*What needs to be done:*
The answer is the set of lines that include "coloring", copied from the data below.

+ + + + +

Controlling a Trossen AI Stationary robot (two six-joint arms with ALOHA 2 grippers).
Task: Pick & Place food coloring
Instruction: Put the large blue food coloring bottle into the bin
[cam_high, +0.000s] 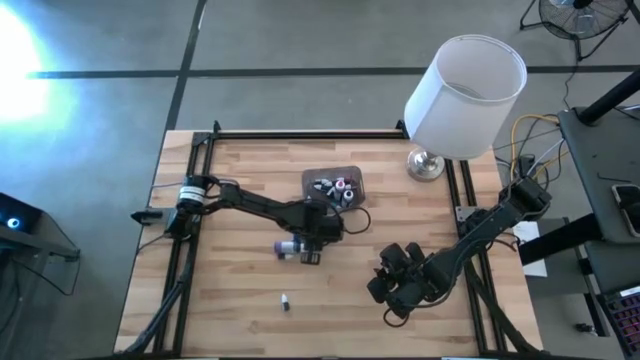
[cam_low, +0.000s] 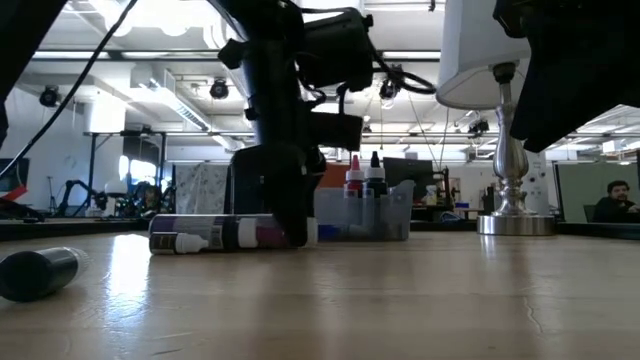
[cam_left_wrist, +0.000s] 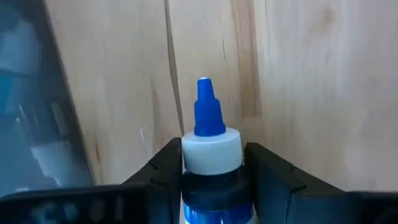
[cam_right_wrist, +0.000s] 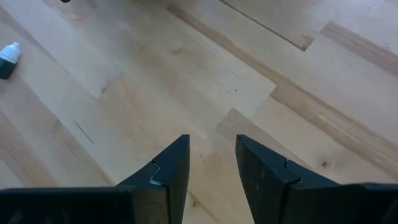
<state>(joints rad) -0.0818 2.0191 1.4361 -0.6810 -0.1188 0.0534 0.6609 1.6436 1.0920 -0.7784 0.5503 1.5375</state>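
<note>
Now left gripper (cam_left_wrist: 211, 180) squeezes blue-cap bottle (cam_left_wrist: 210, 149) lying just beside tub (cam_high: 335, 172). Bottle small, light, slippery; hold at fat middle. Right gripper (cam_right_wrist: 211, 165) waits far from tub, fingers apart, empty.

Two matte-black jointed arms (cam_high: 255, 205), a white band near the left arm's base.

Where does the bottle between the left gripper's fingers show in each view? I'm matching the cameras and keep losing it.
High view: the bottle lies on the table left of the left gripper, below the tub.
Low view: lying left of centre, the tub to its right.
Left wrist view: bottom centre, between the fingers.
Right wrist view: not in it.
Shared landmark: the tub.
</note>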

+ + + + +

*Response to this task:*
Task: Pick & Place food coloring
Instruction: Put the large blue food coloring bottle into the bin

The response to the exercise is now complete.